Acqua di riso per i capelli
Molti prodotti per la cura dei capelli in commercio promettono di rendere la chioma incredibilmente lucente. Ma il vero segreto potrebbe risiedere nel semplice far bollire l’acqua di riso sul fornello. Le appassionate di bellezza su TikTok la elogiano da qualche tempo e l’hanno eletta mai più senza per rendere i capelli lunghi più lucenti.
La dermatologa Shilpi Kheterpai ha spiegato ad Health.clevelandclinic.org che l’acqua di riso, il liquido amidaceo che si ottiene quando si mette appunto a bagno o si cuoce il riso in acqua, contiene inositolo, considerato un rigenerante per i capelli e ritenuto in grado di favorirne la crescita. Per cui non ci sono effetti collaterali negativi nell’utilizzare l’acqua di riso sui capelli (a meno che non si soffra di infiammazione del cuoio capelluto), quindi sentitevi libere di provarla.

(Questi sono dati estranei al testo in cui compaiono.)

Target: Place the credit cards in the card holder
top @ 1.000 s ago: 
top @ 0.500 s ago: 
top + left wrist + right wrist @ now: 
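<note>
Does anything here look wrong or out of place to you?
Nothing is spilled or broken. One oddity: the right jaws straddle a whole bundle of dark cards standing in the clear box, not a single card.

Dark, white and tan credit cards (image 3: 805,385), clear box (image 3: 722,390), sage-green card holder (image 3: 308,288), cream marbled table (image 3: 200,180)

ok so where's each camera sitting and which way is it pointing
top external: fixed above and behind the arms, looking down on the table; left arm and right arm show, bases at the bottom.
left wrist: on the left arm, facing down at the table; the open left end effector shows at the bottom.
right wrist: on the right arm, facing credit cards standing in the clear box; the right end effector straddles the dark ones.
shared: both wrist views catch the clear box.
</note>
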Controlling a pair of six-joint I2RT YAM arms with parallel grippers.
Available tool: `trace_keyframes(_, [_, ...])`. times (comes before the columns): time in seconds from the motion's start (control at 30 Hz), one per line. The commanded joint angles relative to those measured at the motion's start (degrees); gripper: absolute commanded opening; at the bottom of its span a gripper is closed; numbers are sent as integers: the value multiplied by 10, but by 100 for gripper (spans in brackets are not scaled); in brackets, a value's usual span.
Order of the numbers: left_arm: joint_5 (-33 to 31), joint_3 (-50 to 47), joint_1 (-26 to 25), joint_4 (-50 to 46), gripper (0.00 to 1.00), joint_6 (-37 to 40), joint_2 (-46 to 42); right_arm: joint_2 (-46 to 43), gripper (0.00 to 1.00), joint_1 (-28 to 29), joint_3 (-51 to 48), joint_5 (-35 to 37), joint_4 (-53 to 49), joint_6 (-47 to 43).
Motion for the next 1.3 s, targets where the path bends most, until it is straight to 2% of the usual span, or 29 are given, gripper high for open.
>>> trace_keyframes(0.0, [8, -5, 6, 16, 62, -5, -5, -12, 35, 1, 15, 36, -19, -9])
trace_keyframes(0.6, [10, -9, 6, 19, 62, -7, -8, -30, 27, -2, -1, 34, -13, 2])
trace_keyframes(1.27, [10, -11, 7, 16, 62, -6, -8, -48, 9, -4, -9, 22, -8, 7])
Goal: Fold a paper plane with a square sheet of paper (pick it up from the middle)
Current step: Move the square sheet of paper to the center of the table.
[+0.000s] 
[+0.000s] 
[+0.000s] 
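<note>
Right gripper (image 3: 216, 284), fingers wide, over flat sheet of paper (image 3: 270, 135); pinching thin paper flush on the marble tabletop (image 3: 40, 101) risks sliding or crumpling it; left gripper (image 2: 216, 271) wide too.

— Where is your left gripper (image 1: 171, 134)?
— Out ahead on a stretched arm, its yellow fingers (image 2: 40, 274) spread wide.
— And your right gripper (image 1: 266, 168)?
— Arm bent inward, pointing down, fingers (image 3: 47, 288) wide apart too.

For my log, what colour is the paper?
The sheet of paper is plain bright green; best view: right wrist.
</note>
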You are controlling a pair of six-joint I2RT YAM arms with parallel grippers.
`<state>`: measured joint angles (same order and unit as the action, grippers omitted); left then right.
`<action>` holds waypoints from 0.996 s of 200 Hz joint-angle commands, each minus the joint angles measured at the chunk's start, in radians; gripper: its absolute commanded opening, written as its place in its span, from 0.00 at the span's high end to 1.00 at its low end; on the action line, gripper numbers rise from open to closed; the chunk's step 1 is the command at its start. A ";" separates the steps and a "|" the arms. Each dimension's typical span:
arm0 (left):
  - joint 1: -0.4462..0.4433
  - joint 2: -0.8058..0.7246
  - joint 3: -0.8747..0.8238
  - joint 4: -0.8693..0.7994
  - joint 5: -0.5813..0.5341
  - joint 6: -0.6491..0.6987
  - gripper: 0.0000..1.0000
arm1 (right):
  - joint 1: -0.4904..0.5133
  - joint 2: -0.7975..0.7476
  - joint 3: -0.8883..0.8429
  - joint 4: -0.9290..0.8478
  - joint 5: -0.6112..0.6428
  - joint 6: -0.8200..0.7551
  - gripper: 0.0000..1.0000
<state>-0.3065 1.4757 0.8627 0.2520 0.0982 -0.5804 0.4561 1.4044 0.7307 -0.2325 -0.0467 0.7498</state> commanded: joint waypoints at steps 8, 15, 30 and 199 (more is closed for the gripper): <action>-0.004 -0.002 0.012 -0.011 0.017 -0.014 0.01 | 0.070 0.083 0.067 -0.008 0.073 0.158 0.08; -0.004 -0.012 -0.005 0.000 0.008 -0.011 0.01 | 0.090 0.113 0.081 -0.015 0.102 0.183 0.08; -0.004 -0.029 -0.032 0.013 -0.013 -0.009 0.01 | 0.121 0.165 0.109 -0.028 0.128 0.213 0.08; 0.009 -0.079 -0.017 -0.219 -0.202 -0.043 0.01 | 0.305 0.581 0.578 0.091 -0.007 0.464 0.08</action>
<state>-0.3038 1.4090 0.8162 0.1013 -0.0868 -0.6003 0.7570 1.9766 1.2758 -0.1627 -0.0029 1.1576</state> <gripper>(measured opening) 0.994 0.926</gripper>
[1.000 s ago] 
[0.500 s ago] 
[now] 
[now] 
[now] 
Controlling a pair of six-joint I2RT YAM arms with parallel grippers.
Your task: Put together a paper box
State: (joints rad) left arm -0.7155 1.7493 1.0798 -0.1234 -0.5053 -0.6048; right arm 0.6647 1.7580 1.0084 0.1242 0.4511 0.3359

Skin Cycling, la rotazione per la cura della pelle
Ideato proprio da una dermatologa, la Dr.ssa statunitense Whitney Bowe, scienziata e imprenditrice con sede a New York, questo approccio prevede una rotazione di 4 sere per l’applicazione dei prodotti, alternando l’uso di esfolianti chimici e retinoidi a giorni di puro riposo. Funziona perché evita la sovraesposizione a ingredienti aggressivi, previene l’irritazione e preserva intatta la barriera cutanea. La routine prevede: Sera 1, esfoliazione (AHA/BHA); Sera 2, retinolo; Sere 3 e 4, solo idratazione e riparazione.
Sebbene sia impossibile prevedere quale sarà la prossima tendenza virale nel mondo del bellessere (bellezza e benessere), una cosa è certa: Internet non sostituisce il parere di un professionista. La prossima volta che un trend visto su TikTok attira la vostra attenzione, non date per scontato che sia sicuro e non esitate a chiedere a un esperto o un medico prima di provarlo.